[[ Exercise materials open ]]
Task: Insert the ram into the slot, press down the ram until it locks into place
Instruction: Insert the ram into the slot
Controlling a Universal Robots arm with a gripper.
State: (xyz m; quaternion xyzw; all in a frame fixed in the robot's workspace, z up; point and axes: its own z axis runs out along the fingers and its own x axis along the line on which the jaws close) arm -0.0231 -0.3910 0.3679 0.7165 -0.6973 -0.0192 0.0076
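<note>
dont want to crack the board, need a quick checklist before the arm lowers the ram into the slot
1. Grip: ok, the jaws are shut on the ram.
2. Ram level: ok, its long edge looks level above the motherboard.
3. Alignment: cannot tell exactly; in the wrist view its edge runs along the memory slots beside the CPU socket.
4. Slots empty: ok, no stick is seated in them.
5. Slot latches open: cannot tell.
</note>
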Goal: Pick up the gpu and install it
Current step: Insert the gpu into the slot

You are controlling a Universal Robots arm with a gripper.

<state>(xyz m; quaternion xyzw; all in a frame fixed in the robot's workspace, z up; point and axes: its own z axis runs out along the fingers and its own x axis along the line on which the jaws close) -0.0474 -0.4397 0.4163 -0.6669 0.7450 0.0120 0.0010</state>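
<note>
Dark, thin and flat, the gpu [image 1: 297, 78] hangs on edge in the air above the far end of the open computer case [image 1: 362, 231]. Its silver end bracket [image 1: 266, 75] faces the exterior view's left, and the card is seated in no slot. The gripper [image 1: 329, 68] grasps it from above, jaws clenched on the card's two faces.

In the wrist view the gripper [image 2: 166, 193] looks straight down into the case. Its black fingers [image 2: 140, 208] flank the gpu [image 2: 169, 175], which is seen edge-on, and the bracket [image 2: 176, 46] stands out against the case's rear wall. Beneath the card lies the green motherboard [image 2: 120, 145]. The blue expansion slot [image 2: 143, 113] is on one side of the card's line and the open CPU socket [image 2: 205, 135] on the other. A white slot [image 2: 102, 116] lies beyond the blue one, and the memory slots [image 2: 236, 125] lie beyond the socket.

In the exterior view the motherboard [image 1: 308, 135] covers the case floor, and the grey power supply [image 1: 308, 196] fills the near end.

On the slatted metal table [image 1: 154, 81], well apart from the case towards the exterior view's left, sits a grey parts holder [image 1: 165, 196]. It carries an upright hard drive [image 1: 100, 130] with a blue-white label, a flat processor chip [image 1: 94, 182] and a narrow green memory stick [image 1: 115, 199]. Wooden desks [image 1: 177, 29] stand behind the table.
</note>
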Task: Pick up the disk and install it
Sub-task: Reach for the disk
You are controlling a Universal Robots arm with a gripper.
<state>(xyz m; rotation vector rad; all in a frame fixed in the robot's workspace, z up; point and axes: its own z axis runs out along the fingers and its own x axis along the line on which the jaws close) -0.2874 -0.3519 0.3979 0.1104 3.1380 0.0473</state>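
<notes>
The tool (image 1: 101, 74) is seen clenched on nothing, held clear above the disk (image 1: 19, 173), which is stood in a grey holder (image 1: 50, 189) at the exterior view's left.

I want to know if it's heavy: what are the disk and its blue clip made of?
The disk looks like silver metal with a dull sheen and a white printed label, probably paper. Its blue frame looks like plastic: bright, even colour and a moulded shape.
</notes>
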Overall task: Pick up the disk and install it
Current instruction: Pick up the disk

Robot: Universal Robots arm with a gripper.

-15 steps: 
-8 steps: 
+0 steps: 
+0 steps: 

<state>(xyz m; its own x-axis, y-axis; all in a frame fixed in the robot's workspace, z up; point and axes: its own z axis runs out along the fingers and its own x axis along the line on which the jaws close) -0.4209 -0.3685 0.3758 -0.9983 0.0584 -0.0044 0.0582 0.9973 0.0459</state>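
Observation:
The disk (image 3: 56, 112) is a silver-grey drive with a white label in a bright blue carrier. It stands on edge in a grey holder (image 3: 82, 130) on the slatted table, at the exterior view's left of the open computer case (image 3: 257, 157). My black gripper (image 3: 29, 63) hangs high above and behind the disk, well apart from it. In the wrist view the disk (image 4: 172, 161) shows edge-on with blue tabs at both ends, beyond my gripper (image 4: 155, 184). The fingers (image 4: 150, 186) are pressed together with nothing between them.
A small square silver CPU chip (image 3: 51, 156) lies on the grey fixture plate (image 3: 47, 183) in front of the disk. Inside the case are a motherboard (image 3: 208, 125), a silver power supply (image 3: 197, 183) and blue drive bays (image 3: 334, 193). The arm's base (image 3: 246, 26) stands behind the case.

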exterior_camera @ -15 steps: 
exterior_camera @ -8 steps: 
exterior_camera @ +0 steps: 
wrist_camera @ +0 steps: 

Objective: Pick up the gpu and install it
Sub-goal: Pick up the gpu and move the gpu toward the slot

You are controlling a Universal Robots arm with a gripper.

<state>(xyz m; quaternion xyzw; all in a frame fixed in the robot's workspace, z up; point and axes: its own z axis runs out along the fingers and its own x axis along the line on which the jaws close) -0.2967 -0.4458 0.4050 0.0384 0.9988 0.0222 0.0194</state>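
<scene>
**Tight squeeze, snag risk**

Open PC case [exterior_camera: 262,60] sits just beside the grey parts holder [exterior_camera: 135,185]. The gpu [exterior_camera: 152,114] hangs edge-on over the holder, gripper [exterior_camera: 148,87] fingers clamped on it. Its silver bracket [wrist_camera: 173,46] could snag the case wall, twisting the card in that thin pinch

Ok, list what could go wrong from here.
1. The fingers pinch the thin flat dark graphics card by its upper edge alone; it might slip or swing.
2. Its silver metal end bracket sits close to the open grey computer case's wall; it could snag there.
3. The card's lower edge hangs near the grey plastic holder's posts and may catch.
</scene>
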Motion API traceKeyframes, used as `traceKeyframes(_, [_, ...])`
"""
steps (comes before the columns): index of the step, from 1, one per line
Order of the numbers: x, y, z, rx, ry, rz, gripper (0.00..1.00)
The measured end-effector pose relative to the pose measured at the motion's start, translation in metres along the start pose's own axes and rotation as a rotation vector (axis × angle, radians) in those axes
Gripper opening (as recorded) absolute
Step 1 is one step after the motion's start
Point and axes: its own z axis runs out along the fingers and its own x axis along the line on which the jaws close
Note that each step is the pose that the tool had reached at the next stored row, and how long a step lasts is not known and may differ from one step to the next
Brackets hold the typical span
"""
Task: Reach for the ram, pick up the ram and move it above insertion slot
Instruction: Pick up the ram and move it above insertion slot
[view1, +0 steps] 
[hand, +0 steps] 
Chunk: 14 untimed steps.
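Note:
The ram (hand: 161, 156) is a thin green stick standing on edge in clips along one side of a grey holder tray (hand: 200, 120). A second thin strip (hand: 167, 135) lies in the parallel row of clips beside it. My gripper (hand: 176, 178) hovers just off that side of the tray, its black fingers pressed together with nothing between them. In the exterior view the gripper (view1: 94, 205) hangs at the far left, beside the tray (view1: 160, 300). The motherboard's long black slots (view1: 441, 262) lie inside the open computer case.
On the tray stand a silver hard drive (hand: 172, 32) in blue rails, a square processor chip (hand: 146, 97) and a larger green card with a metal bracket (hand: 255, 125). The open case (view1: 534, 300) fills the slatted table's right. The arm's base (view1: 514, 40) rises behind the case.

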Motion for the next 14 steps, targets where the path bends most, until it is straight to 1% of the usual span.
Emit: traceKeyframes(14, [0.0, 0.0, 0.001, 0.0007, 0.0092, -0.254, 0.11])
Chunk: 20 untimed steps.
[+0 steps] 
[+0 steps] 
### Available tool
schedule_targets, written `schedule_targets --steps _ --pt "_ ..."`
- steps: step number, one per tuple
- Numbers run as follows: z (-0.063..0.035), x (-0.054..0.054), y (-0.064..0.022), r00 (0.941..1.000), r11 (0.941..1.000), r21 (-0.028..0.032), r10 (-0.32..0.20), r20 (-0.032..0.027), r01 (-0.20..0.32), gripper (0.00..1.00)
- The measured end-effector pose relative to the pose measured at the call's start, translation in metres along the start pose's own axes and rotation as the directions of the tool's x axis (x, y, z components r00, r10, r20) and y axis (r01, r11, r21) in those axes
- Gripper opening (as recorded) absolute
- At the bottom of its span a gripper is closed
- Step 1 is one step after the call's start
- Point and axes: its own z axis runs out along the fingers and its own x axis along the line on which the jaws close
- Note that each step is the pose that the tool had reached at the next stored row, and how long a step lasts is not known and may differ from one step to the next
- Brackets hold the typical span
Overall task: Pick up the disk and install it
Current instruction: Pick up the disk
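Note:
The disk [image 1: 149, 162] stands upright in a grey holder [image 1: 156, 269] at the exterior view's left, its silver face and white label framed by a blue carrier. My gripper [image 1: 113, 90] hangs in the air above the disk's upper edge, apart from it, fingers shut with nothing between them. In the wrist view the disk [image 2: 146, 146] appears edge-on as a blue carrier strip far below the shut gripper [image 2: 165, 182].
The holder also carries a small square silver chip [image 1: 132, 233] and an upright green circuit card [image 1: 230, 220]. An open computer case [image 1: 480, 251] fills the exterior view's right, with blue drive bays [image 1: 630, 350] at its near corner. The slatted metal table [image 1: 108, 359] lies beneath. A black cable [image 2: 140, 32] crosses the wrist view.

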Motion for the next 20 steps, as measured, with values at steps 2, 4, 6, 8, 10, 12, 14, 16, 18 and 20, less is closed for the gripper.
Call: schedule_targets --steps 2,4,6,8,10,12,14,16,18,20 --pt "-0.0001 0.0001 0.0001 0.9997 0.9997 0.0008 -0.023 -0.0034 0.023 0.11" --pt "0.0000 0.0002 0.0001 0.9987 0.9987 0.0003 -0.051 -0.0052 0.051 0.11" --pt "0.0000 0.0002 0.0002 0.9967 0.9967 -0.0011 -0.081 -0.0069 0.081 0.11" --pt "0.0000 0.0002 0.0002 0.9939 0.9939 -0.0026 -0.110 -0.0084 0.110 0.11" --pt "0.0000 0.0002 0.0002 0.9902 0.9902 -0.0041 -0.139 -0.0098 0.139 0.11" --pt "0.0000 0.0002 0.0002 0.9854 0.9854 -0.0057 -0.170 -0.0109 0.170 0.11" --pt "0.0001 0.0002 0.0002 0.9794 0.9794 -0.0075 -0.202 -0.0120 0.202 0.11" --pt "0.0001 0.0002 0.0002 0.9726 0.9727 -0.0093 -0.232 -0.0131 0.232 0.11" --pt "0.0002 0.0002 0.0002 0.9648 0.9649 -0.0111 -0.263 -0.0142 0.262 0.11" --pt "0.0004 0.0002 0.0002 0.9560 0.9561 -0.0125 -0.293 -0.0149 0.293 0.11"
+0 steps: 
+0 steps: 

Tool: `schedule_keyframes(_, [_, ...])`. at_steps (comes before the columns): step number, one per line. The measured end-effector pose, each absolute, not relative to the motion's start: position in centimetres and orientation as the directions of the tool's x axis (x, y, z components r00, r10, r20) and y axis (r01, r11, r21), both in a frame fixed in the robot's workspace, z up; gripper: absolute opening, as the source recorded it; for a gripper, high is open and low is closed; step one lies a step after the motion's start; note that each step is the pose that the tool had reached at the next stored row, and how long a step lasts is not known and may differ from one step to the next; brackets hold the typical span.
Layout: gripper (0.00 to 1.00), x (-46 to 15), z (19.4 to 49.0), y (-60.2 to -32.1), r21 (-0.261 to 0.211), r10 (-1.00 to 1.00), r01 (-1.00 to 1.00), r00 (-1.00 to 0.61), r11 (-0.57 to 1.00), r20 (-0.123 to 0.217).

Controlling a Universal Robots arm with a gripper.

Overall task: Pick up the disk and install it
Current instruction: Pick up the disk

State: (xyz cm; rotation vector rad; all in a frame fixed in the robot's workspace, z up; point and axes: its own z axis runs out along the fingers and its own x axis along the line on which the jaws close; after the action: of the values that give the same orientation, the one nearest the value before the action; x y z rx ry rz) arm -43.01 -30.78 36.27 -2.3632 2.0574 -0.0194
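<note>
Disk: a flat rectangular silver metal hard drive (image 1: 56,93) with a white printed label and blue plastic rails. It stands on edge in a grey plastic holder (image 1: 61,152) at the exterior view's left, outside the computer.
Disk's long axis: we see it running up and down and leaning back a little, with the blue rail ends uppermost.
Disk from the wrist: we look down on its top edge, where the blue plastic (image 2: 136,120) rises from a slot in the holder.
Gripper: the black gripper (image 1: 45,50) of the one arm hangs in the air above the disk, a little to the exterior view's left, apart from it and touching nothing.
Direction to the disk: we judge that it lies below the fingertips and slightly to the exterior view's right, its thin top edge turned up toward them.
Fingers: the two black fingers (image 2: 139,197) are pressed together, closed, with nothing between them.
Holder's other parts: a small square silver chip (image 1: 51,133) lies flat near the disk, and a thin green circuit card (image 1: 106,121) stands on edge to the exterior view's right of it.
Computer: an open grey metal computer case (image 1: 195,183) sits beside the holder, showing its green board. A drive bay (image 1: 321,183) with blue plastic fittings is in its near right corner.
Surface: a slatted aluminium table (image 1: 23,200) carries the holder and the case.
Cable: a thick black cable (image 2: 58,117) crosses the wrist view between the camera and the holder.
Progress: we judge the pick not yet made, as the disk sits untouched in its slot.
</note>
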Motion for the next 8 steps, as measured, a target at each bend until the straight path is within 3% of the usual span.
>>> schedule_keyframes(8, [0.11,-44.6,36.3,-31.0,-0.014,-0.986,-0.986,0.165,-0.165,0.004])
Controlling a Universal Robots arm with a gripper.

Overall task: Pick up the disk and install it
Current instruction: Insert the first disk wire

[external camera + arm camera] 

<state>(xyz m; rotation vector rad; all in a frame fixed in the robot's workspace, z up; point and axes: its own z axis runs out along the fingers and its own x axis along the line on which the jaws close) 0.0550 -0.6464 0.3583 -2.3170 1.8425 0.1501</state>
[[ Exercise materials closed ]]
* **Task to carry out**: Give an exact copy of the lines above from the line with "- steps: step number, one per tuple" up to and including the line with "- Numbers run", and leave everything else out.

* **Answer for the task**:
- steps: step number, one per tuple
- Numbers run as follows: z (-0.063..0.035), x (-0.054..0.054), y (-0.064..0.022), r00 (0.941..1.000), r11 (0.941..1.000), r21 (-0.028..0.032), r10 (-0.32..0.20), r20 (-0.032..0.027), r01 (-0.20..0.32), gripper (0.00..1.00)

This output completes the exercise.